■ Directions
Filter the records below for the word "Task". Keep each line that has it.

(Beginning of Available records)

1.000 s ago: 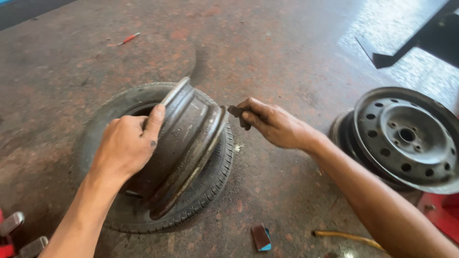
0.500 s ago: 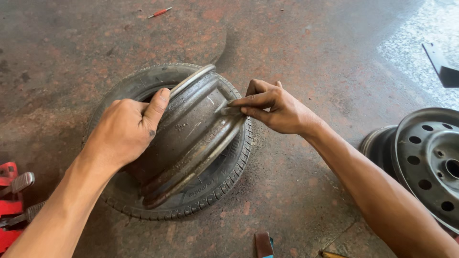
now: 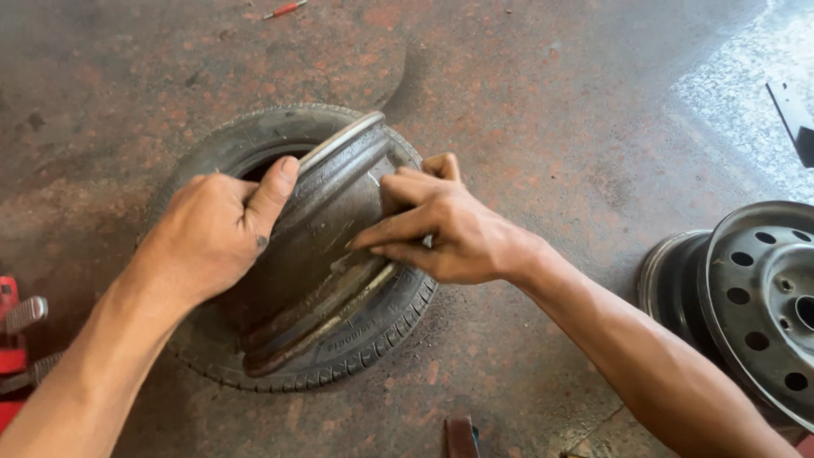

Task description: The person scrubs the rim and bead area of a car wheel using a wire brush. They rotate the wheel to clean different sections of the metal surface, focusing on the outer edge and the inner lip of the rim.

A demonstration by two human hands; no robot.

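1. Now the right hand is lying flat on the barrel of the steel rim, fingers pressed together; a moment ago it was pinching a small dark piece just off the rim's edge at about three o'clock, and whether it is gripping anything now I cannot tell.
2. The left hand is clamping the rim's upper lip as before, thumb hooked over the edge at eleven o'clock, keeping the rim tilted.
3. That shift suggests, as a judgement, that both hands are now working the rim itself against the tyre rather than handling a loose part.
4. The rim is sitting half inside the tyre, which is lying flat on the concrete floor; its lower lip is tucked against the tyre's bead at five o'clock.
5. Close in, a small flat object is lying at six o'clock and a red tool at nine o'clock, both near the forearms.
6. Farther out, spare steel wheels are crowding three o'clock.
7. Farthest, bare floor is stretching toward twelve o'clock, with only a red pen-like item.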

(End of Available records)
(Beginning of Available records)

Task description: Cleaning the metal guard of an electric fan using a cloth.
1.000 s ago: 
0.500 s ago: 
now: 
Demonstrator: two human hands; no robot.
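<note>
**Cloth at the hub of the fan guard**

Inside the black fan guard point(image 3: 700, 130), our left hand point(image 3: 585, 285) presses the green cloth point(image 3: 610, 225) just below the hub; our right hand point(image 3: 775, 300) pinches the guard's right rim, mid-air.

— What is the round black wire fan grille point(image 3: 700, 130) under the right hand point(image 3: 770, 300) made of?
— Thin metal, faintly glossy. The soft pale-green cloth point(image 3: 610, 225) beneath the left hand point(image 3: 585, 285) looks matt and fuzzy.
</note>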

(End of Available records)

■ Written answer
Task description: The person scrubs the rim and bead area of a car wheel using a wire brush. They rotate the wheel to clean different sections of the metal surface, focusing on the outer edge and the inner lip of the rim.
Task description: Cleaning the metal guard of an electric fan using a cloth.

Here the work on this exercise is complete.